6. Limitation on Liability. EXCEPT TO THE EXTENT REQUIRED BY APPLICABLE LAW, IN NO EVENT WILL LICENSOR BE LIABLE TO YOU ON ANY LEGAL THEORY FOR ANY SPECIAL, INCIDENTAL, CONSEQUENTIAL, PUNITIVE OR EXEMPLARY DAMAGES ARISING OUT OF THIS LICENSE OR THE USE OF THE WORK, EVEN IF LICENSOR HAS BEEN ADVISED OF THE POSSIBILITY OF SUCH DAMAGES.

7. Termination

  1. This License and the rights granted hereunder will terminate automatically upon any breach by You of the terms of this License. Individuals or entities who have received Adaptations or Collections from You under this License, however, will not have their licenses terminated provided such individuals or entities remain in full compliance with those licenses. Sections 1, 2, 5, 6, 7, and 8 will survive any termination of this License.
  2. Subject to the above terms and conditions, the license granted here is perpetual (for the duration of the applicable copyright in the Work). Notwithstanding the above, Licensor reserves the right to release the Work under different license terms or to stop distributing the Work at any time; provided, however that any such election will not serve to withdraw this License (or any other license that has been, or is required to be, granted under the terms of this License), and this License will continue in full force and effect unless terminated as stated above.

8. Miscellaneous

  1. Each time You Distribute or Publicly Perform the Work or a Collection, the Licensor offers to the recipient a license to the Work on the same terms and conditions as the license granted to You under this License.

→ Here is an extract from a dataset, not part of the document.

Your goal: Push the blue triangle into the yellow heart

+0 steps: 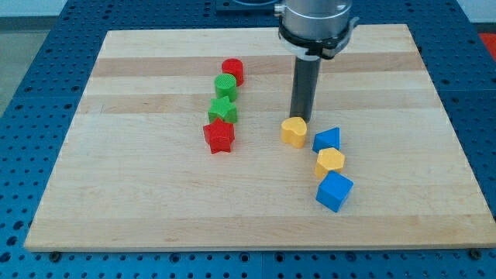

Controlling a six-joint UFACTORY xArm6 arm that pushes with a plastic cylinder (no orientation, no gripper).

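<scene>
Where my tip (299,118) meets the board, the yellow heart (294,132) partly hides it; bare rod, holding nothing. Blue triangle (327,140) sits just right.

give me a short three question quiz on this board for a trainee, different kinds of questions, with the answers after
1. True or false: my tip stands just above the yellow heart in the view.
2. Which block lies nearest the blue triangle on its lower side? A) red star B) yellow hexagon C) green cylinder
3. Fill in: the column at the view's left ends at the bottom with the red ____.

Key: 1 true. 2 B, the yellow hexagon. 3 star, the red star.
</scene>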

  2. Each time You Distribute or Publicly Perform an Adaptation, Licensor offers to the recipient a license to the original Work on the same terms and conditions as the license granted to You under this License.
  3. If any provision of this License is invalid or unenforceable under applicable law, it shall not affect the validity or enforceability of the remainder of the terms of this License, and without further action by the parties to this agreement, such provision shall be reformed to the minimum extent necessary to make such provision valid and enforceable.

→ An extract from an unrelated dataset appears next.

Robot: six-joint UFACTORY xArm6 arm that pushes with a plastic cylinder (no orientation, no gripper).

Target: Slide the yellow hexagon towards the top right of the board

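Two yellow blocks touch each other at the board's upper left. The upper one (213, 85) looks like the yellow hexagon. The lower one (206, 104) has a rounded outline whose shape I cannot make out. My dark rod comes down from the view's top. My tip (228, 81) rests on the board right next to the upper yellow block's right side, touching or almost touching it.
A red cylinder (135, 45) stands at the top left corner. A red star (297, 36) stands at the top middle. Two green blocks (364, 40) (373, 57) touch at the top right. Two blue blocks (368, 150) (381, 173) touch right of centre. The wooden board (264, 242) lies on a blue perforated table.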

  4. No term or provision of this License shall be deemed waived and no breach consented to unless such waiver or consent shall be in writing and signed by the party to be charged with such waiver or consent.
  5. This License constitutes the entire agreement between the parties with respect to the Work licensed here. There are no understandings, agreements or representations with respect to the Work not specified here. Licensor shall not be bound by any additional provisions that may appear in any communication from You. This License may not be modified without the mutual written agreement of the Licensor and You.

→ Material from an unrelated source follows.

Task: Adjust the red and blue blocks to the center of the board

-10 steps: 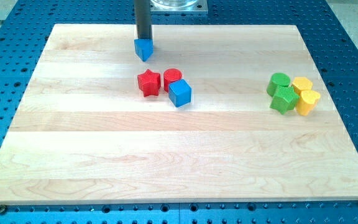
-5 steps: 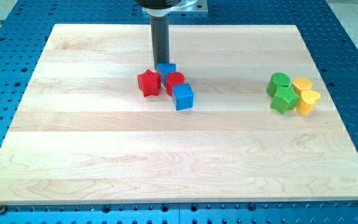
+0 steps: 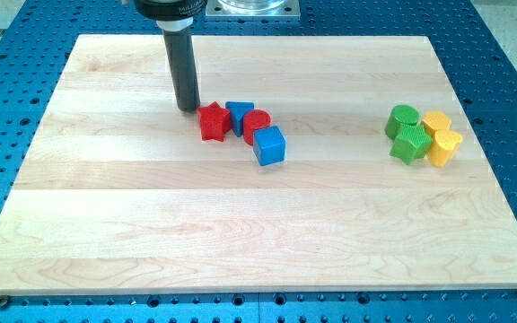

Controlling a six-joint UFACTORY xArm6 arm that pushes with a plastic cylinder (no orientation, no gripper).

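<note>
1. My tip (image 3: 188, 109) rests on the wooden board (image 3: 106, 215), just to the view's upper left of the red star block (image 3: 212, 121); whether the two touch cannot be told.
2. The rod carries no claw, so there is nothing spread or pinching to report.
3. Taking the red star block as landmark: a small blue block (image 3: 239, 114), its shape unclear, sits against the star's right side, slightly toward the view's top.
4. The red cylinder (image 3: 257, 125) lies right of the star, touching the small blue block.
5. The blue cube (image 3: 269, 145) sits to the star's lower right, against the red cylinder.
6. This cluster lies a little above and left of the board's middle.
7. Well to the star's right, near the board's right edge, stand a green cylinder (image 3: 403, 118), a green star-like block (image 3: 411, 143) and two yellow blocks (image 3: 441, 136), bunched together.
</note>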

  6. The rights granted under, and the subject matter referenced, in this License were drafted utilizing the terminology of the Berne Convention for the Protection of Literary and Artistic Works (as amended on September 28, 1979), the Rome Convention of 1961, the WIPO Copyright Treaty of 1996, the WIPO Performances and Phonograms Treaty of 1996 and the Universal Copyright Convention (as revised on July 24, 1971). These rights and subject matter take effect in the relevant jurisdiction in which the License terms are sought to be enforced according to the corresponding provisions of the implementation of those treaty provisions in the applicable national law. If the standard suite of rights granted under applicable copyright law includes additional rights not granted under this License, such additional rights are deemed to be included in the License; this License is not intended to restrict the license of any rights under applicable law.